La società è stata dichiarata fallita nel febbraio del 2020. Secondo l’impianto accusatorio il manager, nella veste di amministratore di fatto, “distratto, avrebbe occultato e comunque dissipato dal patrimonio della società 41.124 euro attraverso reiterati utilizzi delle carte di credito aziendali”. Operazioni messe in atto dall’imputato “in assenza di alcuna giustificazione di natura economico-aziendale e, dunque, in violazione del principio di inerenza” e senza di alcuna utilità corrispettiva per la società fallita”. Nel corso dell’udienza sono stati ascoltati altri testi, tra cui gli attori Giuliana De Sio e Gabriel Garko. “Con Tarallo ho fatto circa 8 fiction – ha detto De Sio -. Per le questioni artistiche parlavo con lui, per quanto riguarda i contratti non ne so nulla perché se occupava il mio agente. Con Losito non avevo rapporti, l’ho visto pochissime volte”. Per Garko “le decisioni sulla produzione dei film erano prese da Tarallo. Il rapporto tra lui e Losito era a volte conflittuale e a tratti Teo si sentiva messo da parte”. Tarallo è al centro di un doppio filone giudiziario. Oltre alla bancarotta, è già a giudizio per l’accusa di falso, legata al testamento del suo compagno e sceneggiatore Teodosio Losito, morto suicida nel gennaio del 2019.

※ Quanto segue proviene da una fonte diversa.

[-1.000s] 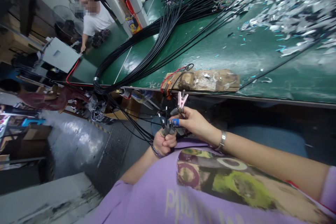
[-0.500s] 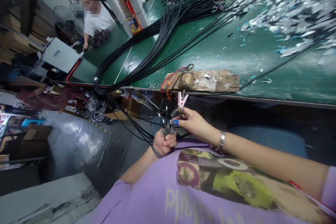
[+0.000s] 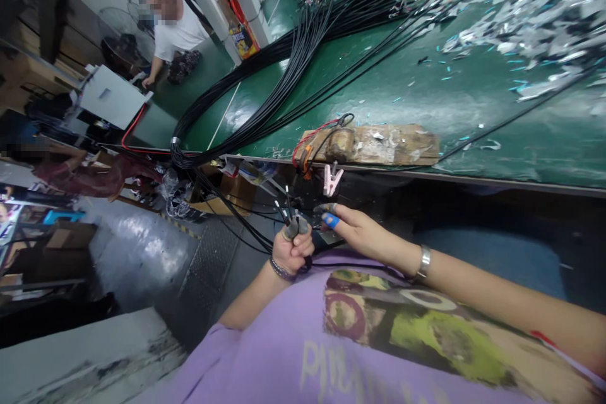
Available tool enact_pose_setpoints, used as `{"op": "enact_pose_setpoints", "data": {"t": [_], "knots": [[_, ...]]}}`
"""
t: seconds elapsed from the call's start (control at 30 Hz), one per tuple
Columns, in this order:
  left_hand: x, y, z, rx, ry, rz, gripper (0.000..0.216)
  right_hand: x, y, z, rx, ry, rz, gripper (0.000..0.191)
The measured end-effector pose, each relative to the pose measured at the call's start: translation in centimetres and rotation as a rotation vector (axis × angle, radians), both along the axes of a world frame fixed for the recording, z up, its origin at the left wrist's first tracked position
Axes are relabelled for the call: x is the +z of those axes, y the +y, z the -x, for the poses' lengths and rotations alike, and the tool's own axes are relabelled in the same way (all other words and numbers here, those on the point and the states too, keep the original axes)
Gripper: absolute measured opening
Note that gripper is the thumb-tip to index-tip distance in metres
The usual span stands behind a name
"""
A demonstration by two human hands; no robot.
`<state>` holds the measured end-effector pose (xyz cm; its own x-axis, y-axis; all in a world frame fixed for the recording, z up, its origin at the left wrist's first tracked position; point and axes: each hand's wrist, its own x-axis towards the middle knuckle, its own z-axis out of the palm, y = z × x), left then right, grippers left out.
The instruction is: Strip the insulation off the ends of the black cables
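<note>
My left hand (image 3: 293, 251) is closed around several black cables (image 3: 286, 208), whose short pale ends stick up past the thumb and forefinger. Grey coverings sit on those fingertips. Just to the right is my right hand (image 3: 357, 227), thumb and forefinger brought together and pointing at the cables, apart from them. Blue tape wraps its thumb and a dark covering its forefinger; anything pinched there is too small to make out. Beyond it, a pink clothespin (image 3: 332, 180) hangs at the bench edge, below a wooden board (image 3: 392, 145).
On the green bench (image 3: 369, 95) lies a long looped bundle of black cables (image 3: 269, 107). Foil and plastic scraps (image 3: 544, 31) are heaped at the right. A person in white (image 3: 175, 31) sits at the far left bench, near a white box (image 3: 111, 98). A cardboard box (image 3: 237, 192) stands below.
My right hand has drawn back from the cables and the clothespin, slightly to the right. My left hand has shifted a little left, still gripping the cables.
</note>
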<state>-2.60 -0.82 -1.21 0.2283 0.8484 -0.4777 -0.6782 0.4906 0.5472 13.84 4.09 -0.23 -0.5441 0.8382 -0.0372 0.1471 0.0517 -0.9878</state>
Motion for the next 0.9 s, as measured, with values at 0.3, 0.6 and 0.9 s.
{"op": "enact_pose_setpoints", "data": {"t": [0.3, 0.6, 0.9], "knots": [[-0.9, -0.6, -0.2, -0.058, -0.016, 0.082, 0.038, 1.8, 0.5, 1.4, -0.106, 0.265, 0.405, 0.029], [-0.9, -0.4, -0.4, -0.098, -0.028, 0.08, 0.033, 1.7, 0.8, 2.3, -0.119, 0.309, 0.511, 0.024], [-0.8, -0.5, -0.4, -0.126, -0.048, 0.053, 0.033, 1.4, 0.8, 2.6, -0.178, 0.342, 0.509, 0.022]]}}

Durante il dibattimento è intervenuta anche l’ex parlamentare ed ex socia della Ares, Patrizia Marrocco, a cui è stata chiesta una spiegazione su una frase contenuta in un verbale precedente, in cui definiva Losito “una rondine al guinzaglio”. “Voleva fare altro – ha affermato – si sentiva incagliato. Aveva comprato casa a Milano, voleva scrivere musica e suonare. Quel lavoro gli stava stretto, ma non voleva deludere Alberto”: In aula anche l’attrice Rosalinda Cannavò, in arte Adua Del Vesco, che ha chiesto di deporre dietro un paravento. ”Ho difficoltà a vedere Tarallo” ha detto la donna motivando la sua richiesta. “Ho conosciuto Tarallo e Teodosio Losito facendo provini e ho iniziato con loro un percorso lavorativo. Ho anche vissuto con loro dal 2013 al 2018 nella villa a Zagarolo. Avevo un contratto con la Ares Film e per il lato artistico parlavo con Tarallo mentre per quello amministrativo con Losito”.